A Fritillaries tour is planned, with the duo playing across England and hopefully taking the album to Europe, but, for now, the duo remain based in their adopted home of Bristol, a city with a very rich and progressive music identity: “We’ve really loved making lots of new connections,” notes Hannah, “especially coming from Devon which is a very folky place, and Exmouth has quite strong folk roots as well. A lot of the reason we went into that music scene, or at least for me, was the set up for that – that you go and play your first song in the local folk club and that’s your first live performance. But then being in Bristol, where young people like folk music is quite exciting! It’s great and it’s so nice to be able to make lots of different connections with so many people. There are so many folk sessions going on and lots of great touring bands come through. We’ve been running a monthly folk/acoustic night in Old Market as well, and meeting a lot of really wonderful, great musicians through that. We’ve been able to build a lot of connections, which has been really fun, it’s been great!”
“We’re touring the album in September,” continues Hannah, “we’ve got three dates with the string band, and that’s in Bristol, Birmingham and Exmouth, and then lots of duo dates all over.”

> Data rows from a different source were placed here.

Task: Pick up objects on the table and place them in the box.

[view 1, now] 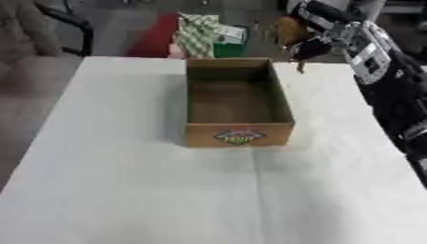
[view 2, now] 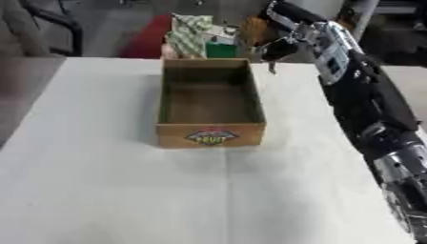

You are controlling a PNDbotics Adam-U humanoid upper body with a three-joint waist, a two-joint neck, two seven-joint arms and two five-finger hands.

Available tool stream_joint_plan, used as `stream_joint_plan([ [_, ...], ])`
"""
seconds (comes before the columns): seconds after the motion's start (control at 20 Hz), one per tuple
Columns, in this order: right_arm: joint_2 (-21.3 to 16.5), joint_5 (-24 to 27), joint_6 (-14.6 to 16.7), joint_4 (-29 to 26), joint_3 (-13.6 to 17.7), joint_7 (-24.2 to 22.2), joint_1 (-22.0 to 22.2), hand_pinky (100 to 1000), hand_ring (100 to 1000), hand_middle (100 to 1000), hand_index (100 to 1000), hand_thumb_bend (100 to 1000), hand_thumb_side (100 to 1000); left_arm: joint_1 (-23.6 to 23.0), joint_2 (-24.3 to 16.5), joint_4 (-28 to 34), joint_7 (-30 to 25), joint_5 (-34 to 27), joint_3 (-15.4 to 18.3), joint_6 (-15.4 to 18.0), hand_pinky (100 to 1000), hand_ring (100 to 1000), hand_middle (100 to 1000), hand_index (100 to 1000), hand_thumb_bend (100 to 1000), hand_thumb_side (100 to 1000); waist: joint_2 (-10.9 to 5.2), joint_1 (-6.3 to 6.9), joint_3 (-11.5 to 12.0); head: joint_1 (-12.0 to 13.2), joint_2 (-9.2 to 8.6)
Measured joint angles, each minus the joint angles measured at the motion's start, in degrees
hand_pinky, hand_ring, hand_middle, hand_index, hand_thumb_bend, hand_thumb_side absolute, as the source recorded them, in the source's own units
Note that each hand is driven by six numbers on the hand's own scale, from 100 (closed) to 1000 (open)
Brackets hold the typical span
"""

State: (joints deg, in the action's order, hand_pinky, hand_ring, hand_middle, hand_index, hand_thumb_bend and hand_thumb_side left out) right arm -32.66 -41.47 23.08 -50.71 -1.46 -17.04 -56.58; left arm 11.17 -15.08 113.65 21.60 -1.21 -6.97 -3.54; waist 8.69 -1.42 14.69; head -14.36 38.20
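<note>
An open wooden box (view 1: 238, 135) with a coloured label on its front wall stands in the middle of the white table (view 1: 125, 181); its inside looks bare. My right arm reaches in from the right to the far edge, past the box's far right corner. My right hand (view 2: 282, 46) is up there with its fingers curled round an orange-brown object (view 2: 253, 29), which is blurred. A green-and-white striped packet (view 1: 198, 34), a green item (view 1: 230, 49) and something pink (view 1: 177, 50) stand just behind the box's far wall. My left hand does not show.
A red shape (view 1: 157, 37) and a dark chair (view 1: 66, 24) lie beyond the table's far edge. My black forearm (view 2: 367, 109) runs along the table's right side. White tabletop spreads to the left of the box and in front of it.
</note>
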Motion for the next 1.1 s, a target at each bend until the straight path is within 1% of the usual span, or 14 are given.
stream_joint_plan([
  [0.3, 3.36, -2.38, 0.43, 3.71, -0.02, 2.32, -1.79, 433, 282, 221, 301, 100, 215, 0.46, 0.25, 0.00, -0.59, -0.33, -0.56, -0.02, 559, 712, 586, 640, 100, 739, 0.13, 0.01, 1.45, -0.98, -0.01],
  [0.55, 5.66, -4.56, -0.18, 6.40, 0.05, 4.00, -2.42, 448, 322, 263, 348, 100, 216, 0.54, 0.50, 0.00, -1.02, -0.77, -0.99, -0.09, 559, 712, 586, 640, 100, 740, 0.21, 0.03, 2.60, -1.76, -0.01],
  [0.6, 6.01, -5.07, -0.39, 6.93, 0.06, 4.39, -2.42, 452, 334, 276, 362, 100, 216, 0.56, 0.51, 0.00, -1.08, -0.82, -1.01, -0.09, 559, 712, 585, 640, 100, 740, 0.23, 0.03, 2.72, -1.91, -0.01],
  [0.65, 6.28, -5.56, -0.60, 7.41, 0.08, 4.70, -2.42, 467, 369, 314, 401, 100, 220, 0.59, 0.52, 0.00, -1.14, -0.83, -1.01, -0.06, 560, 712, 585, 640, 100, 741, 0.27, 0.03, 2.79, -1.97, 0.00],
  [0.8, 6.88, -6.96, -1.36, 8.90, 0.24, 5.40, -2.39, 481, 399, 348, 436, 100, 233, 0.63, 0.55, 0.00, -1.27, -0.86, -1.03, -0.08, 560, 712, 585, 639, 100, 742, 0.35, 0.01, 3.04, -2.20, 0.11],
  [0.9, 7.11, -7.69, -1.91, 10.01, 0.44, 5.52, -2.30, 509, 438, 396, 483, 100, 248, 0.63, 0.72, 0.00, -1.30, -0.86, -1.03, -0.06, 560, 713, 585, 639, 100, 744, 0.35, -0.02, 3.07, -2.32, 0.42],
  [1.0, 7.17, -8.20, -2.35, 11.21, 0.54, 4.83, -1.94, 524, 461, 423, 510, 100, 254, 0.63, 0.94, 0.00, -1.31, -0.86, -1.03, -0.06, 560, 713, 585, 639, 100, 745, 0.35, -0.13, 3.11, -2.39, 0.59],
  [1.05, 7.17, -8.44, -2.41, 11.82, 0.61, 4.15, -1.76, 555, 509, 477, 565, 100, 264, 0.63, 0.97, 0.00, -1.32, -0.86, -1.03, -0.06, 561, 713, 585, 640, 100, 746, 0.35, -0.17, 3.11, -2.39, 0.61],
  [1.1, 7.17, -8.59, -2.33, 12.38, 0.71, 3.17, -1.61, 558, 514, 484, 572, 100, 264, 0.62, 0.97, 0.00, -1.33, -0.86, -1.03, -0.07, 561, 713, 585, 640, 100, 746, 0.35, -0.17, 3.11, -2.39, 0.70],
])
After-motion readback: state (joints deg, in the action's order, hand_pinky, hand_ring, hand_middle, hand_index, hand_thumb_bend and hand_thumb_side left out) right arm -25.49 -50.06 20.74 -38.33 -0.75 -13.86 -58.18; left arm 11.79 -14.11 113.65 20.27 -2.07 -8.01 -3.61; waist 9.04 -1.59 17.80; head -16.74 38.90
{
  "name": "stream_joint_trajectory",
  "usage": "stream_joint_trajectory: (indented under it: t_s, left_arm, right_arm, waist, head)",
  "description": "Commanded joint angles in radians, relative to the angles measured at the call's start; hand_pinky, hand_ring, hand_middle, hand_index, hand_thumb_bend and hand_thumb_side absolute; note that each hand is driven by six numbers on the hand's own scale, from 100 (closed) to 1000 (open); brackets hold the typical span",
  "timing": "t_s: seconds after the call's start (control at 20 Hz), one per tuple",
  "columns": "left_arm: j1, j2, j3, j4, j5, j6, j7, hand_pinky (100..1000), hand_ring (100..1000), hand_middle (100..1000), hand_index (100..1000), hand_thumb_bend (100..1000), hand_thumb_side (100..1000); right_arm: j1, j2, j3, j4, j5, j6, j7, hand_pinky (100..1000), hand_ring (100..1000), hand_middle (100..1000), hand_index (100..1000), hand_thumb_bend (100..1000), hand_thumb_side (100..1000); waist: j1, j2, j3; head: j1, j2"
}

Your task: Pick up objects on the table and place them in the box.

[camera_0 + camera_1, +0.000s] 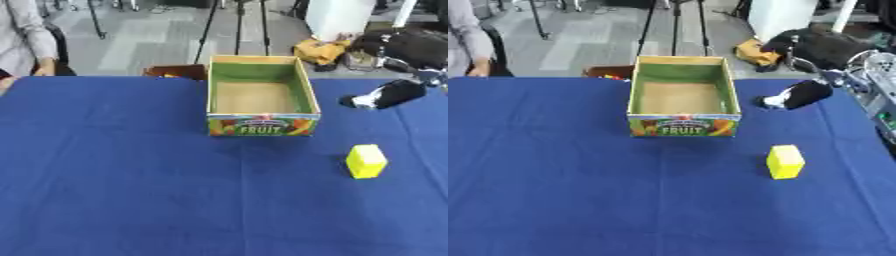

“We’re in Leeds, Sheffield and Manchester,” adds Gabriel, “then back in London, then Margate and a few more, so that should be really good. We’re thinking about a few gigs in Europe – the Low Countries and Germany are a haven for the sort of music we do – we just need to see how these gigs go first. We shall see!”
The Fritillaries gently experimental, intimate and poignant sound has certainly been touched by the big city vibe of Bristol, but their Devon upbringing roots the duo in a rich folk tradition and colours the album with a timeless, vintage ambience. If your taste favours rootsy, soulful folk, then make sure you catch them.